Swapping advertising space for equity in a company

Chris Pash
By Chris Pash | 2 September 2024
 

Tim Fung, the founder and CEO of Airtasker, a marketplace created in the digital world to enable people to pay others to perform odd jobs, is building his brand using traditional media and paying for it by offering equity in his ASX-listed company.

This media-for-equity, swapping shares for advertising space and service, proved successful in 2016 when Seven West Media invested in what was then a startup, taking a 15% stake.

“It enabled us to generate that great brand awareness and revenue growth,” Fung said. “And then we were able to write a cheque for Channel Seven for over $40 million in our IPO.

“We were able to grow our brand awareness from about 6% to about 60%. We were able to increase our revenues by about 20x to over $20 million annualised, and we were able to give Seven a 5x return on their investment.” 

Now the company has done deals with oOh!Media and with ARN Media, for outdoor media space and radio spots.

The ARN deal gives Airtasker $5 million in audio media inventory in exchange for a two-year $5 million convertible note.

The Oh!media partnership brings in $6 million in inventory, also in exchange for a two-year $5 million convertible note.

That’s $11 million to spend on outdoor and radio advertising.

“Traditional media -- TV, radio, audio and outdoor --  has become an incredibly high value channel as digital media has gotten massively crowded,” Fung told AdNews.

The brand’s aim is to be top of mind for consumers when they need help.

“What we're trying to do strategically is be that name that pops into your head when you have some Ikea furniture that needs to be assembled, or when your garage is full of boxes that you'd love to be removed, or when you think about getting your gutters clean,” he said.

“We want the first name that pops into your head to be Airtasker.

“And I think outdoor marketing and audio marketing are incredibly cost efficient ways to do that.”

Fung said the deals with media is a capital efficient way for Airtasker to be able to to scale investment into brand marketing.

“At the same time, what's really powerful is that it's not just the advertising inventory, it's also the guidance and input from those partners that can really help us to build our brand. 

“Our strategy in Australia next year is very much driven around improving the brand's salience of Airtasker … measured by unprompted brand awareness.”

The company re-launched the Airtasker’s brand at the beginning of 2023, via agency Koto Studio, and launched into the UK with a TV campaign.

“We have a very well developed brand platform but we do need to invest, delivering that brand platform through specific outdoor and audio executions," he said. 

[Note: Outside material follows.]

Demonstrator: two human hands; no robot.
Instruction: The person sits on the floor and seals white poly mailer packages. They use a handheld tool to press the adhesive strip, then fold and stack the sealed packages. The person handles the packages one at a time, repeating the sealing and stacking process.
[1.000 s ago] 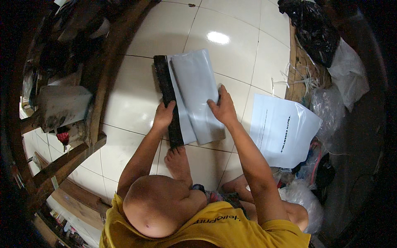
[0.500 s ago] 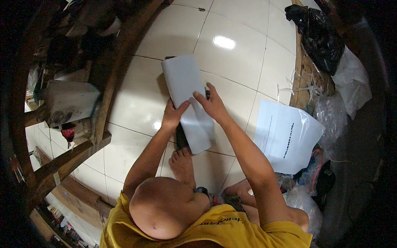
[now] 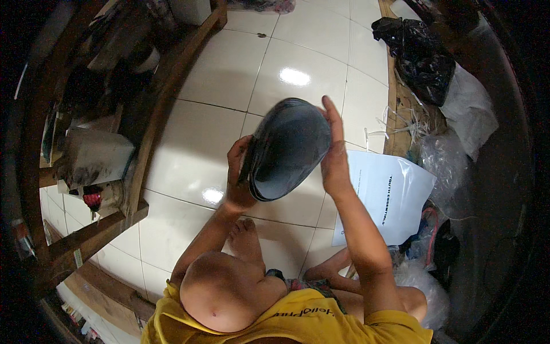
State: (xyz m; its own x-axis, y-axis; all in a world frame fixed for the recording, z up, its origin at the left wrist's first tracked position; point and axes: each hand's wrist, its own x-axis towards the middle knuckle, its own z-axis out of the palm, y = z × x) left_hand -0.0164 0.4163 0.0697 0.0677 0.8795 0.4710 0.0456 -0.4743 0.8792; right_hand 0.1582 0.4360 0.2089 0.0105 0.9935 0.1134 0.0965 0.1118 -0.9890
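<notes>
Here, dark oval bundle at centre of frame, held between both hands; left hand gripping left edge, fingers bent; right hand against right edge, one finger straight up, cannot tell whether others pinch; white printed sheet right of centre, black bag upper right
</notes>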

“Airtasker is really a mission driven company, and one of the things that we really think about, and what motivates us and drives us to grow this marketplace … we're really creating jobs for other Aussies. 

"We don't think about it as jobs as a means to an end to getting things done. We think about like so it's more about we have these incredible taskers. They all have unique skills. How can we help you make money from unique skills.

"Creating jobs is really at the heart of what we do and I'm really proud to say that in 2024 we passed the milestone of putting over $600 million into the pockets of our taskers.” 

Aitasker revenue was up 5.6% to $46.6 million in the year to June. The company forecasts double digit growth in the Australian marketplace and generate cash to fund US/UK expansion.